The Obamacare Roll Out Debacle and why Sebelius
Must Go!
The
kickoff of Obamacare and rollout of the exchanges since October 1 has been a
disaster. It has been a technical disaster, a fiscal
disaster, and most importantly, a human disaster. Secretary of Health and Human Services Kathleen Sebelius should be held
responsible.
We now know that the Obama administration’s early characterization of the
problems as “glitches” caused by overwhelming demand was disingenuous at best.

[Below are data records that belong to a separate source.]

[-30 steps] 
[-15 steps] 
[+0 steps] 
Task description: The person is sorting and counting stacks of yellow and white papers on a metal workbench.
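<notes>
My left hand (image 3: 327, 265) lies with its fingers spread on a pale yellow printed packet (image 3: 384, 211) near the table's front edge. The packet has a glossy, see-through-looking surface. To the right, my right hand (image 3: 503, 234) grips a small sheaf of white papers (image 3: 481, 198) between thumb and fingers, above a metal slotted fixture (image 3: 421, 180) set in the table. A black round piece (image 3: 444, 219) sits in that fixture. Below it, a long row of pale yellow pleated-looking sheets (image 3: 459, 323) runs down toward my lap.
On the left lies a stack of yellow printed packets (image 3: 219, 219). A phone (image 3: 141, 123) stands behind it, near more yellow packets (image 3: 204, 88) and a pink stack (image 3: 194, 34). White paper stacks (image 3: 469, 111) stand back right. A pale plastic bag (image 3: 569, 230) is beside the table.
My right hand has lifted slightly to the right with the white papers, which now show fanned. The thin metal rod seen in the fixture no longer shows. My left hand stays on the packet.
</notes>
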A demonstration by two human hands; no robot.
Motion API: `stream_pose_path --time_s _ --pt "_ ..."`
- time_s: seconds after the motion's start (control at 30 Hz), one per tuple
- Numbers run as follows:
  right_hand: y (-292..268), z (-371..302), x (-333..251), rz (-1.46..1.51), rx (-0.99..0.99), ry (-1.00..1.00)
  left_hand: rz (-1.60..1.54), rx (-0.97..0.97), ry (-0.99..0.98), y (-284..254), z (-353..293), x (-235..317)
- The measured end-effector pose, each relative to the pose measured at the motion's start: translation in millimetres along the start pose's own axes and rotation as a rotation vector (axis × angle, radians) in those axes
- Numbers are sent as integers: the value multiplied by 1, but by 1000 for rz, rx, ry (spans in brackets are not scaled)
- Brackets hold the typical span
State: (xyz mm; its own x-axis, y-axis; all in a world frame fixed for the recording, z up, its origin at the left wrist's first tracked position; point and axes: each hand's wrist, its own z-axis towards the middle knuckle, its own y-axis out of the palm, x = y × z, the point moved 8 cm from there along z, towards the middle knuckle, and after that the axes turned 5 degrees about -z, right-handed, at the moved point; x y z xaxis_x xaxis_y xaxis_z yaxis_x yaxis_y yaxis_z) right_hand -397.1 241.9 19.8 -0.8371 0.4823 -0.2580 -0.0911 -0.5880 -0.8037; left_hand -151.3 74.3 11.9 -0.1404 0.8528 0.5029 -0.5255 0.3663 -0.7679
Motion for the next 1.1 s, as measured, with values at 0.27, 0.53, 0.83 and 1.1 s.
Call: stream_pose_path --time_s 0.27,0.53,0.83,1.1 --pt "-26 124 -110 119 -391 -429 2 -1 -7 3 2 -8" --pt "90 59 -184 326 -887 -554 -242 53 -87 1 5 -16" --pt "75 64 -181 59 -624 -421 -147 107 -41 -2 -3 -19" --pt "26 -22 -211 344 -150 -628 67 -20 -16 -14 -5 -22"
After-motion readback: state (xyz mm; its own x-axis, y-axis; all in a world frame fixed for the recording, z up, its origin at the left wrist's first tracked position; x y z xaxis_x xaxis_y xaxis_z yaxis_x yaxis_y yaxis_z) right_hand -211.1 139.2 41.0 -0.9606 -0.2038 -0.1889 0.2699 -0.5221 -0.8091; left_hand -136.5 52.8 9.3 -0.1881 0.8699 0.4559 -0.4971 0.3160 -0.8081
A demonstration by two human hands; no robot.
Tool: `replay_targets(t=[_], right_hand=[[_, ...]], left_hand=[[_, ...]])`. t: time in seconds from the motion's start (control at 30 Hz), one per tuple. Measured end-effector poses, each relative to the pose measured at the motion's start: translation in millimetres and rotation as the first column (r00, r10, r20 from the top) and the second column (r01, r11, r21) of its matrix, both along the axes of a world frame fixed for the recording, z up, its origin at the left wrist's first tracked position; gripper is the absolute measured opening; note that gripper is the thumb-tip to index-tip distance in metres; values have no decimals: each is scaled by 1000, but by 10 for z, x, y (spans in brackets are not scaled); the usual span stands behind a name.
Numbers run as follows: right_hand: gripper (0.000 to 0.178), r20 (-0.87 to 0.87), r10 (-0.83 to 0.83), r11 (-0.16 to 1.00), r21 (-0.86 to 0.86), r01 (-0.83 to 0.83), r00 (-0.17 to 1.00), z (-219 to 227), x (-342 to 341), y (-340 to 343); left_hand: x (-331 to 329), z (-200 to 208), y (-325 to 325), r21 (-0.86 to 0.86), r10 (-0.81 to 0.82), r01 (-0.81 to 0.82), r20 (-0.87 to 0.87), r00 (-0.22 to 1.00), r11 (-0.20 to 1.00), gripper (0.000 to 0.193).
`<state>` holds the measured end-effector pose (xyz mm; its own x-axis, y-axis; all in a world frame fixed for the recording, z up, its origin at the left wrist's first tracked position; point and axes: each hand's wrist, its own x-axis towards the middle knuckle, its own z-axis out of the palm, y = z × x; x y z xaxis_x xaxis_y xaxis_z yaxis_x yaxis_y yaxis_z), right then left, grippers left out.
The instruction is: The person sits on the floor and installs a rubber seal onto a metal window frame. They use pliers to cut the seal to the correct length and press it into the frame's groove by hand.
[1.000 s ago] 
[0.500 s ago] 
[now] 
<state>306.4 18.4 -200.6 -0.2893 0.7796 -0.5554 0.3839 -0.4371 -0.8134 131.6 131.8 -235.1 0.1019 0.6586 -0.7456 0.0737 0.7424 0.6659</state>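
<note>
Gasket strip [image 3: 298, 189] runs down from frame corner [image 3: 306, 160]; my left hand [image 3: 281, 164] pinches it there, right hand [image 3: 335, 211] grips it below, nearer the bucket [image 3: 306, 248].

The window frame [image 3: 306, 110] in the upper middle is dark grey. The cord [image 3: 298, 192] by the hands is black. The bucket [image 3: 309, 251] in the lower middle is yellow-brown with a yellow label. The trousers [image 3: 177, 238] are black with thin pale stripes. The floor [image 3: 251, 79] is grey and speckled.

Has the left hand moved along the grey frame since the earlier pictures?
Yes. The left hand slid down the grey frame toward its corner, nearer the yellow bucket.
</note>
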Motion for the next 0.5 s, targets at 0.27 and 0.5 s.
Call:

The technical failures are extraordinary. Millions of people are supposed
to sign up for insurance plans using the exchanges in the next few months, but
very few have been able to do it. It
appears the system has turned away the vast majority of users. Apparently the
flaws are so serious they may not be fixed for “a couple of months,” according
to an astonishing New York Times report this weekend.
The
Obamacare website, HealthCare.gov, cost taxpayers an estimated $500 million and
yet doesn’t work, even after
three years of lead time to develop it. For comparison, the Mars Pathfinder (a
pretty complex technical undertaking) cost $150 million and was developed in
less than three years. It also actually worked.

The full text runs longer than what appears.